• Exercise
Your reply must consist of the data below, reproduced character for character.

[Supplied entries Boundary: Start]

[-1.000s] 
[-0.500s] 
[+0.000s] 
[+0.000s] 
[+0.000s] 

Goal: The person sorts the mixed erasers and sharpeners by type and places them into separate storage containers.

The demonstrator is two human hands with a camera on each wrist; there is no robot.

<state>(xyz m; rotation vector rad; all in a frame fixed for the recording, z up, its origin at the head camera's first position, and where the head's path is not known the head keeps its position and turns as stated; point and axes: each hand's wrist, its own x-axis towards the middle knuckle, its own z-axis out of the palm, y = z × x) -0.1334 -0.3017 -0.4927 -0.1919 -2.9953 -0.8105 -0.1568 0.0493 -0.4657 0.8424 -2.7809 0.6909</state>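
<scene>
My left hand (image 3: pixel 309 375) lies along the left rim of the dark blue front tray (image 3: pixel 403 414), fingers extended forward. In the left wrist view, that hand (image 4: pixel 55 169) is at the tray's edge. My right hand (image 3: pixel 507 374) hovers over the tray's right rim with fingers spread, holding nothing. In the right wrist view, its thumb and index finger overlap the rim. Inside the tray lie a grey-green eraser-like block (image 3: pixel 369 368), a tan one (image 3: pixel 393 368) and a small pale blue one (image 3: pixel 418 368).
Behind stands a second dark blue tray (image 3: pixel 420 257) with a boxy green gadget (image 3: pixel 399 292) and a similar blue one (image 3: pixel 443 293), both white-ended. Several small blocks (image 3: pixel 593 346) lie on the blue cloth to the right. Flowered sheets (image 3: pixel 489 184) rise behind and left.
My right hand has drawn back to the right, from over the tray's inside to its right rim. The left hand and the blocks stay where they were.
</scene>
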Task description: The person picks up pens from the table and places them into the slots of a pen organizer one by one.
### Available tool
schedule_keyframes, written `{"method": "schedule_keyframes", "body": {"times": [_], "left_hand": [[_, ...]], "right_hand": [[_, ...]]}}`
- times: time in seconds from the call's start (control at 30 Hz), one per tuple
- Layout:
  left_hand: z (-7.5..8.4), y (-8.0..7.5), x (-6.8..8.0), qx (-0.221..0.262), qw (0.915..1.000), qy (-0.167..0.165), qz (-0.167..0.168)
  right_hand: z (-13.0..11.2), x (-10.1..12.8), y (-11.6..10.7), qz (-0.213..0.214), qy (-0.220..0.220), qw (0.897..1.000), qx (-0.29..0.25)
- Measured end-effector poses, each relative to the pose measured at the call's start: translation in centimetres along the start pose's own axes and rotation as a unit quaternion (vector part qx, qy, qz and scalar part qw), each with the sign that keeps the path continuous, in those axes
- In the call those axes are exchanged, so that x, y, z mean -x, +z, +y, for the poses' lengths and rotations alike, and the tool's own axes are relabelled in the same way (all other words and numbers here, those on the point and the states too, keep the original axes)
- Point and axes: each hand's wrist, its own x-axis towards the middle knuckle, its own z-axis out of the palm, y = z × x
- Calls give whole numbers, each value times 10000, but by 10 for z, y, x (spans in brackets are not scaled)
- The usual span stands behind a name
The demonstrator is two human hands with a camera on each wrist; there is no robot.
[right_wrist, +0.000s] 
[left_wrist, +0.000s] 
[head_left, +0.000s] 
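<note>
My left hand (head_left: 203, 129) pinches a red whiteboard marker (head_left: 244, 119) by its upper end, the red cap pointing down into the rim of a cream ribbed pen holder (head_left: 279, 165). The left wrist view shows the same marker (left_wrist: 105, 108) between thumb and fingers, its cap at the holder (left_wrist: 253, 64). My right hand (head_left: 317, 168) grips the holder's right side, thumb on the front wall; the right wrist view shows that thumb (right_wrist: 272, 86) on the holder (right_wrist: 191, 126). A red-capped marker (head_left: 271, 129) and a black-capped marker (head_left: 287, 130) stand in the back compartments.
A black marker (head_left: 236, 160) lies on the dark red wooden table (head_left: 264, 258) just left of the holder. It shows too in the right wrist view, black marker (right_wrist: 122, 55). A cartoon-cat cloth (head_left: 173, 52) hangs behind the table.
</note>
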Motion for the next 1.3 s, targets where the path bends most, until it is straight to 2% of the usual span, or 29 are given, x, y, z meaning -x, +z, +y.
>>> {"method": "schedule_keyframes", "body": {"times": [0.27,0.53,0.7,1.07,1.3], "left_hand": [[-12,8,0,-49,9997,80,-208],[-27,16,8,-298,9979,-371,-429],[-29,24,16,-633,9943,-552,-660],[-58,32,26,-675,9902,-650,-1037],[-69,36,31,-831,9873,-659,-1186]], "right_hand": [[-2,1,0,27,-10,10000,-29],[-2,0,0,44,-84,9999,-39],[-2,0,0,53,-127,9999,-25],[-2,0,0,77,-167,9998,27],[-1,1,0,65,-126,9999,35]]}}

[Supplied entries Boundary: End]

• Response to this exercise
[-1.000s] 
[-0.500s] 
[+0.000s] 
[+0.000s] 
[+0.000s] 

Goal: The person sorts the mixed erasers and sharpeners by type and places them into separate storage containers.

The demonstrator is two human hands with a camera on each wrist; there is no robot.

<state>(xyz m; rotation vector rad; all in a frame fixed for the recording, z up, its origin at the head camera's first position, and where the head's path is not known the head keeps its position and turns as stated; point and axes: each hand's wrist, its own x-axis towards the middle knuckle, its own z-axis out of the palm, y = z × x) -0.1334 -0.3017 -0.4927 -0.1919 -2.9953 -0.8105 -0.1568 0.0493 -0.4657 0.8424 -2.7809 0.6909</state>
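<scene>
My left hand (image 3: pixel 309 375) lies along the left rim of the dark blue front tray (image 3: pixel 403 414), fingers extended forward. In the left wrist view, that hand (image 4: pixel 55 169) is at the tray's edge. My right hand (image 3: pixel 507 374) hovers over the tray's right rim with fingers spread, holding nothing. In the right wrist view, its thumb and index finger overlap the rim. Inside the tray lie a grey-green eraser-like block (image 3: pixel 369 368), a tan one (image 3: pixel 393 368) and a small pale blue one (image 3: pixel 418 368).
Behind stands a second dark blue tray (image 3: pixel 420 257) with a boxy green gadget (image 3: pixel 399 292) and a similar blue one (image 3: pixel 443 293), both white-ended. Several small blocks (image 3: pixel 593 346) lie on the blue cloth to the right. Flowered sheets (image 3: pixel 489 184) rise behind and left.
My right hand has drawn back to the right, from over the tray's inside to its right rim. The left hand and the blocks stay where they were.
</scene>
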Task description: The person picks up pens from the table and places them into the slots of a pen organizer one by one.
### Available tool
schedule_keyframes, written `{"method": "schedule_keyframes", "body": {"times": [_], "left_hand": [[_, ...]], "right_hand": [[_, ...]]}}`
- times: time in seconds from the call's start (control at 30 Hz), one per tuple
- Layout:
  left_hand: z (-7.5..8.4), y (-8.0..7.5), x (-6.8..8.0), qx (-0.221..0.262), qw (0.915..1.000), qy (-0.167..0.165), qz (-0.167..0.168)
  right_hand: z (-13.0..11.2), x (-10.1..12.8), y (-11.6..10.7), qz (-0.213..0.214), qy (-0.220..0.220), qw (0.897..1.000), qx (-0.29..0.25)
- Measured end-effector poses, each relative to the pose measured at the call's start: translation in centimetres along the start pose's own axes and rotation as a unit quaternion (vector part qx, qy, qz and scalar part qw), each with the sign that keeps the path continuous, in those axes
- In the call those axes are exchanged, so that x, y, z mean -x, +z, +y, for the poses' lengths and rotations alike, and the tool's own axes are relabelled in the same way (all other words and numbers here, those on the point and the states too, keep the original axes)
- Point and axes: each hand's wrist, its own x-axis towards the middle knuckle, its own z-axis out of the palm, y = z × x
- Calls give whole numbers, each value times 10000, but by 10 for z, y, x (spans in brackets are not scaled)
- The usual span stands behind a name
The demonstrator is two human hands with a camera on each wrist; there is no robot.
[right_wrist, +0.000s] 
[left_wrist, +0.000s] 
[head_left, +0.000s] 
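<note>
My left hand (head_left: 203, 129) pinches a red whiteboard marker (head_left: 244, 119) by its upper end, the red cap pointing down into the rim of a cream ribbed pen holder (head_left: 279, 165). The left wrist view shows the same marker (left_wrist: 105, 108) between thumb and fingers, its cap at the holder (left_wrist: 253, 64). My right hand (head_left: 317, 168) grips the holder's right side, thumb on the front wall; the right wrist view shows that thumb (right_wrist: 272, 86) on the holder (right_wrist: 191, 126). A red-capped marker (head_left: 271, 129) and a black-capped marker (head_left: 287, 130) stand in the back compartments.
A black marker (head_left: 236, 160) lies on the dark red wooden table (head_left: 264, 258) just left of the holder. It shows too in the right wrist view, black marker (right_wrist: 122, 55). A cartoon-cat cloth (head_left: 173, 52) hangs behind the table.
</note>
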Motion for the next 1.3 s, targets where the path bends most, until it is straight to 2% of the usual span, or 29 are given, x, y, z meaning -x, +z, +y.
>>> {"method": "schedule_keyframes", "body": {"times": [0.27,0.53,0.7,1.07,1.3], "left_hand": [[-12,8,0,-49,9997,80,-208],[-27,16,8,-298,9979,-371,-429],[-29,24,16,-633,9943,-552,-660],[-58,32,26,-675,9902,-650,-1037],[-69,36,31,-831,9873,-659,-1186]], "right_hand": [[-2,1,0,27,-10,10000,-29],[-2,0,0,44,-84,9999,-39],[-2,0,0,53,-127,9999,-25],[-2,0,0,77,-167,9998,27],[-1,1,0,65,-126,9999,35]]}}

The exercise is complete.